↓
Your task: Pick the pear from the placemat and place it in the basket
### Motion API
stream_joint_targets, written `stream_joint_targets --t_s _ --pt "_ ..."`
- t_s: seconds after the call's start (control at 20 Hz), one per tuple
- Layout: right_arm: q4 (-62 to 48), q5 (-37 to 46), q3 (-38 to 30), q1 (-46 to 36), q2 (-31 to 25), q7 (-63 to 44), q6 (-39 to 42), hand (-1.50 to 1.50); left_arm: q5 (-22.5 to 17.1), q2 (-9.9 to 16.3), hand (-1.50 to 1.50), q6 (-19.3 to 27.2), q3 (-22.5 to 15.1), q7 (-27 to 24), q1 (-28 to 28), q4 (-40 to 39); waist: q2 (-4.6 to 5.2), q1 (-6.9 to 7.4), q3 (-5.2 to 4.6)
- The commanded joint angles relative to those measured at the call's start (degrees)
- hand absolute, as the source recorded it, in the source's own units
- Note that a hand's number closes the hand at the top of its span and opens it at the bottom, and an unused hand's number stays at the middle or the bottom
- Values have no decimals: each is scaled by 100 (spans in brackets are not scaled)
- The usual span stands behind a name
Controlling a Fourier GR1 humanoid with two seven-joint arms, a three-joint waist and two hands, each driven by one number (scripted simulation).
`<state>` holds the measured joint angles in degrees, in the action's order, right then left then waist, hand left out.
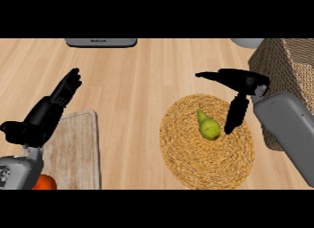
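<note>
- The pear (pixel 209 126) is lying on the round woven placemat (pixel 186 160), its narrow stem end pointing up the view and its fat end towards the robot.
- The right hand (pixel 242 95) is hovering just beside the pear on its right, fingers (pixel 234 116) hanging straight down and thumb spread away, gripping nothing.
- The left hand (pixel 51 109) is resting open over the cutting board (pixel 77 147), well apart (so the right is nearer).
- The wicker basket (pixel 291 62) is sitting right of the placemat, beyond the right hand.
</note>
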<state>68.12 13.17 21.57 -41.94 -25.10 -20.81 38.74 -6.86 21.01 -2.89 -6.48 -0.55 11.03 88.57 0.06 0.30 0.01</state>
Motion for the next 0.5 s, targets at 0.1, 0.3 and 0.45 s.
stream_joint_targets --t_s 0.1,0.3,0.45 --pt "-341 780 -137 159 439 473 -299 -150 116 -75 0 -235 184 -71 -280 195 -2 16 -1" --pt "-168 823 -405 289 446 741 -71 -150 230 -187 0 -287 234 -96 -407 317 -6 11 -1" --pt "-426 924 -570 317 524 1056 14 -150 409 -376 0 -225 263 68 98 -79 0 -11 -1"
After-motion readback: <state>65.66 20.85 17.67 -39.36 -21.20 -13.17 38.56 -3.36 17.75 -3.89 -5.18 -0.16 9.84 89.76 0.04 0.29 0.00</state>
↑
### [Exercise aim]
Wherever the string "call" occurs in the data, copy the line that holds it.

### [Exercise solution]
- t_s: seconds after the call's start (control at 20 Hz), one per tuple
- The commanded joint angles relative to those measured at the call's start (degrees)

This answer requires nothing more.